[WORK ITEM] Everything from the line holding "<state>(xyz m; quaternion" to the end of the data must be reproduced exactly; include both boundary lines and nothing else.

[DATASET EXTRACT]
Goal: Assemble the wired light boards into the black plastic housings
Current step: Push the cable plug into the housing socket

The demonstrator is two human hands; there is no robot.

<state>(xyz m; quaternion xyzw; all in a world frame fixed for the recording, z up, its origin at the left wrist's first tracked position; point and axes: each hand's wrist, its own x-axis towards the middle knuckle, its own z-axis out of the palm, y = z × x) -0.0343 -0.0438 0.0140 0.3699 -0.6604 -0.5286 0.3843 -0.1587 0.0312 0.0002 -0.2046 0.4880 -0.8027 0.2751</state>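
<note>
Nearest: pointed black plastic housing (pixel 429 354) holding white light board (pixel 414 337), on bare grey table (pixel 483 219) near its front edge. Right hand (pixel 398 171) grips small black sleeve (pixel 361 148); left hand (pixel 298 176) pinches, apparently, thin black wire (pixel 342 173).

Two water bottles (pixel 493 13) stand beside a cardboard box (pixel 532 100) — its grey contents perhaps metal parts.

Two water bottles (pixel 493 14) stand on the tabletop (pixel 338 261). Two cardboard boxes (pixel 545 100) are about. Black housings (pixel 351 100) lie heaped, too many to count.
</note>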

[SOLUTION TO THIS PROBLEM]
<state>(xyz m; quaternion xyzw; all in a world frame fixed for the recording, z up, its origin at the left wrist's first tracked position; point and axes: each hand's wrist, its own x-axis towards the middle knuckle, its own z-axis out of the palm, y = z × x) -0.0343 -0.0438 0.0140 0.3699 -0.6604 -0.5286 0.3843 -0.1587 0.0312 0.0002 -0.2046 0.4880 -0.8027 0.2751</state>
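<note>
Nearest: pointed black plastic housing (pixel 429 354) holding white light board (pixel 414 337), on bare grey table (pixel 483 219) near its front edge. Right hand (pixel 398 171) grips small black sleeve (pixel 361 148); left hand (pixel 298 176) pinches, apparently, thin black wire (pixel 342 173).

Two water bottles (pixel 493 13) stand beside a cardboard box (pixel 532 100) — its grey contents perhaps metal parts.

Two water bottles (pixel 493 14) stand on the tabletop (pixel 338 261). Two cardboard boxes (pixel 545 100) are about. Black housings (pixel 351 100) lie heaped, too many to count.
</note>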

This finishes the output for the exercise.